3DGS Implementation Details

Based on the 3DGS paper [Kerbl et al. 2023]¹, the gsplat doc , and the math supplement [Ye and Kanazawa 2023]²

Representation

Each splat is represented as a 3D Gaussian blob, parameterized as mean (position) \(\mu \in \mathbb R^3\), covariance (isotropic shape) \(\Sigma\in\mathbb R^{3\times 3}\), color \(c\in\mathbb R^3\), and opacity \(o\in\mathbb R\).

The 3D covariance \(\Sigma\) can be further parameterized as per-axis scale \(s\in\mathbb R^3\) and rotation in quaternion \(q\in\mathbb R^4 = (x,y,z,w)\). The quaternion is then converted to rotation matrix \(R\in SO(3)\) as

\[R = \begin{bmatrix} 1 - 2(y^2+z^2) & 2(xy-wz) & 2(xz+wy)\\ 2(xy+wz) & 1-2(x^2-z^2) &2(yz-wx)\\ 2(xz-wy) & 2(yz+wx) &1-2(x^2+y^2) \end{bmatrix}\]

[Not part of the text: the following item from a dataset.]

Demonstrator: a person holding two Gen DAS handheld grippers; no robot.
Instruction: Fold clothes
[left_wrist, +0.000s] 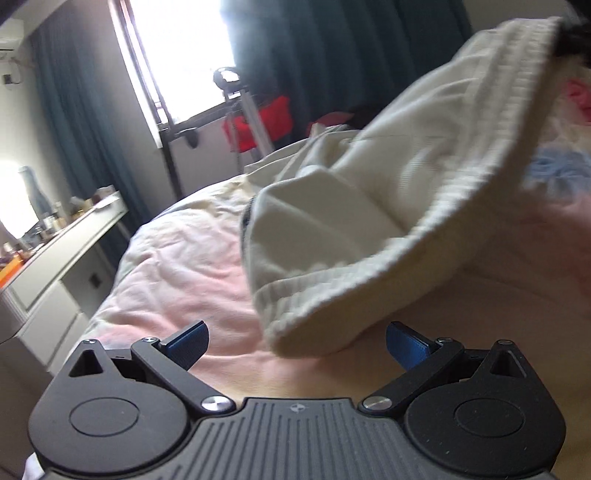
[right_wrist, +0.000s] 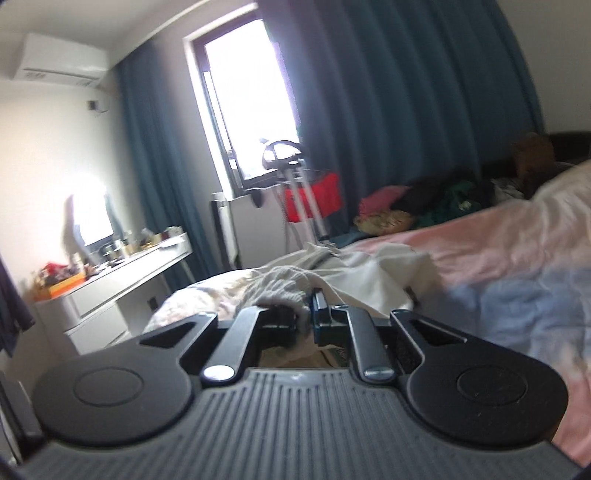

the 3D covariance \(\Sigma\) is given by

\[\Sigma = RSS^TR^T, S=diag(s)\]

The rendering camera is described by the extrinsic \(R_{c2w}, t_{c2w}\) in the world coordinate space and intrinsic \(f_x, f_y\) (focal length), \(h, w\) (height, width), \(f, n\) (far and near clipping distance).

Following the rasterization pipeline, we transform each splat into the camera space through the world to camera transformation

\[T_{w2c} = T^{-1}_{c2w} = \begin{bmatrix} R_{c2w} &t_{c2w}\\ \mathbf{0} & 1 \end{bmatrix}^{-1}\]

and then perspective projection

\[P = \begin{bmatrix} 2f_x/w &0&0&0\\ 0&2f_y/h&0&0\\ 0&0&(f+n)/(f-n) &-2fn/(f-n)\\ 0&0&1&0 \end{bmatrix}\]

to transform the camera space into normalized clip space (NDC space).

Gaussian projection

For the projection, the position \(\mu\) is transformed into NDC space through the homogeneous transformation

\[t =T_{w2c}\begin{pmatrix}\mu\\1\end{pmatrix}, t' = Pt\]

then into pixel coordinates

\[\mu' = (u,v) = \begin{pmatrix}(wt_x/t_w+1)/2 + c_x\\(ht_y/t_w+1)/2+c_y\end{pmatrix}\]

the covariance \(\Sigma\) is projected using the transformation from EWA Splatting paper [Zwicker et al. 2002]³

\[J = \begin{bmatrix} f_x/t_z &0& -f_xt_x/t^2_z\\ 0&f_y/t_z &-f_yt_y/y^2_z \end{bmatrix}\]

and the projection is

\[\Sigma' = JR_{c2w}\sigma R_{c2w}^TJ^T\]

Sorting

A naive sorting will sort all splats by the view-space depth \(t_z\). Instead, notice that the size of splats is often few pixels and the frame is thus divided into \(16\times 16\) pixels tiles. We find all overlapping tiles for each splat in the frame space (from 2D position \(t'\) and 2D covariance \(\Sigma'\), we can find the bounding box that bounds \(99\%\) confidence ellipse). Note that some splats may overlap more than one tile, thus we need to duplicate them.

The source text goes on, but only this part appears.